Exercise brief → Count the lines below that contain the word "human", and state only that number.

=== Provided records ===

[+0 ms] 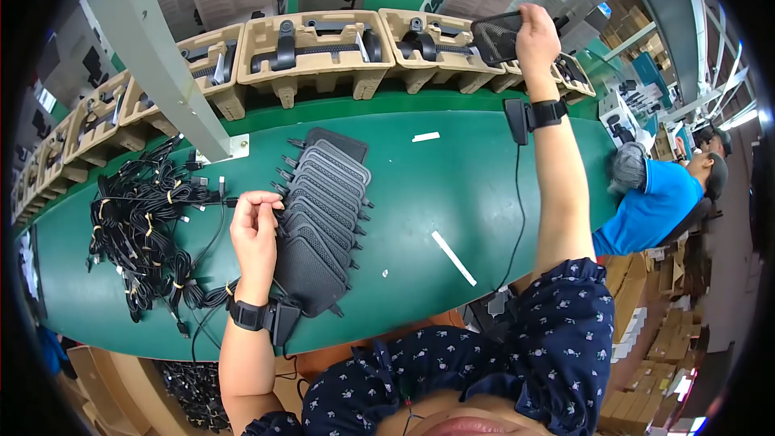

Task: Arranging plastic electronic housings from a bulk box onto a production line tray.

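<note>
Gripping a dark mesh panel (494, 40) by its right edge, the right hand (538, 44) holds it at the far right, above a row of moulded trays (319, 84). It looks light and stiff to me, with texture enough not to slip; the flat edge seems the sound hold, since pegs like those on the stacked panels (305, 262) could snap. Beside that stack, the left hand's (257, 230) fingers curl together; I can't tell whether they pinch anything. Cable bundles (149, 226) lie further left.
</note>
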`<state>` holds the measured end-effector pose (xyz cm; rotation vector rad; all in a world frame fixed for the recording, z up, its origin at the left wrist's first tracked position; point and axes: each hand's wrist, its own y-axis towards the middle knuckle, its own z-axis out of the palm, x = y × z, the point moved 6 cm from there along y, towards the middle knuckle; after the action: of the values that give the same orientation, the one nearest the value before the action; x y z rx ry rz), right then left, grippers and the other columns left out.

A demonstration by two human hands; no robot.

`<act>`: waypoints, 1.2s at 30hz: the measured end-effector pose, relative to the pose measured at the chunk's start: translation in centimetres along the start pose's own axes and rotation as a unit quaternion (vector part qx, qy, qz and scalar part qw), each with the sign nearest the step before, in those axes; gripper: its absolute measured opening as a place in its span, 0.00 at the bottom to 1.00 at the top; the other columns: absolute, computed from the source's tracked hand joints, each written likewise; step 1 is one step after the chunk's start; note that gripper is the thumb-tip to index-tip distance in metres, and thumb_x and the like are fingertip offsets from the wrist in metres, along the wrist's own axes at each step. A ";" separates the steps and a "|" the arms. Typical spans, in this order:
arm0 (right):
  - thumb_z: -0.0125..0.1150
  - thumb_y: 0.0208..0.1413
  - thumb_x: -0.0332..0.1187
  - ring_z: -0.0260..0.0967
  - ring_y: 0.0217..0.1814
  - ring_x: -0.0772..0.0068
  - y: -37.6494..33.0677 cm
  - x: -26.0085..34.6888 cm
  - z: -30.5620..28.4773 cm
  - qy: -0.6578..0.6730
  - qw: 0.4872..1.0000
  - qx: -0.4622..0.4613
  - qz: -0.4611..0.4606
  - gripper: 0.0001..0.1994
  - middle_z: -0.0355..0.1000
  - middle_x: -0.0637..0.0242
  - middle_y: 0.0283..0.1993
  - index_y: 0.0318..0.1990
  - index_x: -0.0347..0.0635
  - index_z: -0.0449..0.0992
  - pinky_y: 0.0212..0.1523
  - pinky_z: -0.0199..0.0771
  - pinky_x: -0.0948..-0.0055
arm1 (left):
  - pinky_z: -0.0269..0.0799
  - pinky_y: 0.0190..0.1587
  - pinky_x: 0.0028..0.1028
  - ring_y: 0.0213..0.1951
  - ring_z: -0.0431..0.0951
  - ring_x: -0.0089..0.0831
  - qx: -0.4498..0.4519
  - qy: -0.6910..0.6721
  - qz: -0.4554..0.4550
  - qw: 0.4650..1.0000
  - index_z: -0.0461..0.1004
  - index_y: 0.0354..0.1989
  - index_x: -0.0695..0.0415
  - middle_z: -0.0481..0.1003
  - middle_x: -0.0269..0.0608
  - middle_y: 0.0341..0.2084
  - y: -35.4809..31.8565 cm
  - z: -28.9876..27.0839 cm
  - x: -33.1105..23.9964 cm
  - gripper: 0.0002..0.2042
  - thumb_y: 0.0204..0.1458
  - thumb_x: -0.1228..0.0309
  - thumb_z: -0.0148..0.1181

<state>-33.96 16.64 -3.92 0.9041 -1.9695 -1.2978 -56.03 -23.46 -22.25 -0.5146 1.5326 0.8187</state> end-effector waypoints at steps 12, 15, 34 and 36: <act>0.52 0.52 0.36 0.63 0.39 0.60 2.4 1.1 5.9 -0.039 0.953 0.161 -0.255 0.06 0.67 0.67 0.30 0.31 0.46 0.71 0.38 0.64 0.64 | 0.56 0.25 0.14 0.21 0.61 0.13 0.009 0.013 0.003 1.000 0.69 0.34 0.60 0.71 0.32 0.26 -0.1 -0.2 0.2 0.05 0.55 0.80 0.45; 0.49 0.54 0.34 0.62 0.40 0.56 1.4 0.8 7.7 0.071 0.953 0.221 -0.194 0.07 0.67 0.62 0.32 0.31 0.42 0.71 0.41 0.63 0.65 | 0.56 0.25 0.14 0.21 0.61 0.13 0.006 0.014 0.002 1.000 0.69 0.34 0.60 0.71 0.32 0.26 -0.3 -0.4 0.2 0.05 0.55 0.80 0.45; 0.52 0.54 0.30 0.66 0.46 0.64 -7.4 26.9 6.1 0.362 0.840 0.356 -0.191 0.10 0.69 0.61 0.42 0.43 0.39 0.70 0.48 0.65 0.70 | 0.68 0.30 0.19 0.27 0.73 0.21 -0.021 0.027 0.003 0.999 0.69 0.30 0.63 0.71 0.37 0.26 -0.2 -0.3 -0.6 0.06 0.49 0.84 0.45; 0.52 0.53 0.28 0.67 0.46 0.64 -8.2 34.1 4.0 0.450 0.748 0.413 -0.258 0.08 0.70 0.61 0.41 0.41 0.40 0.72 0.47 0.66 0.70 | 0.69 0.31 0.23 0.27 0.74 0.25 -0.030 0.030 -0.003 0.999 0.69 0.30 0.63 0.71 0.41 0.25 0.0 -0.5 -0.4 0.06 0.49 0.83 0.45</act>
<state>-55.31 -11.02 -8.99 2.1098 -1.4212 0.0430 -56.28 -23.89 -21.86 -0.5917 1.5640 0.8539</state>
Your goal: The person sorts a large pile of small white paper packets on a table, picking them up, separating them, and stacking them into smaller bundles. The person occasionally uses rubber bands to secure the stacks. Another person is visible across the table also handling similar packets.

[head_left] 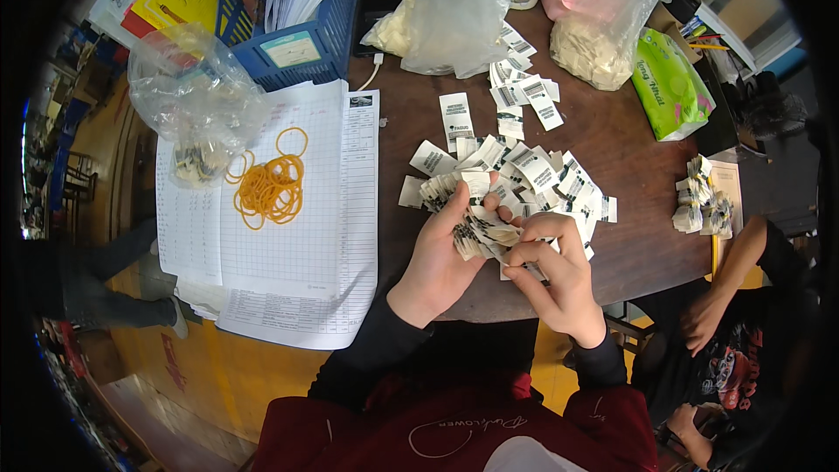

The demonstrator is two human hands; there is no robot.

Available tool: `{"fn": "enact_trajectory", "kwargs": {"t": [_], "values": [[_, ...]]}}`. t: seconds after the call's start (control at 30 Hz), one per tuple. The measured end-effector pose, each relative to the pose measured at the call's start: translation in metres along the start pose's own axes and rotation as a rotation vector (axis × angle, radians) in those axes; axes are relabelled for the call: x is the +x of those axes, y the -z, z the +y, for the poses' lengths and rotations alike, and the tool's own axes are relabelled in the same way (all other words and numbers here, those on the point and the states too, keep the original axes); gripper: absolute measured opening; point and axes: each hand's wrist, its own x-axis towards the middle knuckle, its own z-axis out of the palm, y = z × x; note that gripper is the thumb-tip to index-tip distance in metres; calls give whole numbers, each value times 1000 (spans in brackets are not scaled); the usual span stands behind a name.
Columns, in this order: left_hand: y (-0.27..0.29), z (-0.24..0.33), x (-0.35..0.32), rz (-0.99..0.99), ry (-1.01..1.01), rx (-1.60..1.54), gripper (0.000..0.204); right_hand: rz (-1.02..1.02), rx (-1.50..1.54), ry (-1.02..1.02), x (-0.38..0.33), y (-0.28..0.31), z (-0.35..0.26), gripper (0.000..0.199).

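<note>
My left hand point(437, 269) is closed around a thick bundle of small white fabric labels point(468, 243) with dark print, its thumb pressing along one side. At the bundle's near right edge, the thumb and forefinger of my right hand point(564, 284) pinch together on a label; its outline is partly hidden by the fingers. Just beyond both hands lies a heap of loose labels point(535, 170), spread at different angles on the brown table point(638, 253). More labels point(527, 92) trail away from the heap toward the back.
Yellow rubber bands point(269, 192) lie on open paper sheets point(301, 271) at left, beside a clear plastic bag point(197, 87). Behind are a blue file basket point(301, 59), a whitish bag point(459, 26) and a green tissue pack point(669, 87). Bundled labels point(699, 201) and another person's hand point(699, 322) are at right.
</note>
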Motion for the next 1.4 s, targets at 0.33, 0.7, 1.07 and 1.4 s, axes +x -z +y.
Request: {"fn": "enact_trajectory", "kwargs": {"t": [0.33, 0.7, 1.07, 1.4], "values": [[-2, 5, 0, 22, -34, 32, 47, 285, 529, -403, 26, 49, -8, 4], [2, 4, -4, -11, 81, 180, 52, -192, -140, 209, 37, 26, 7, 18], [-4, 4, -3, -35, 104, 101, 49, -66, -325, 265, 31, 25, -1, 39], [-1, 3, -4, 4, 4, 69, 43, 141, -504, 414, 16, 1, 6, 27]]}}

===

Exercise output → 2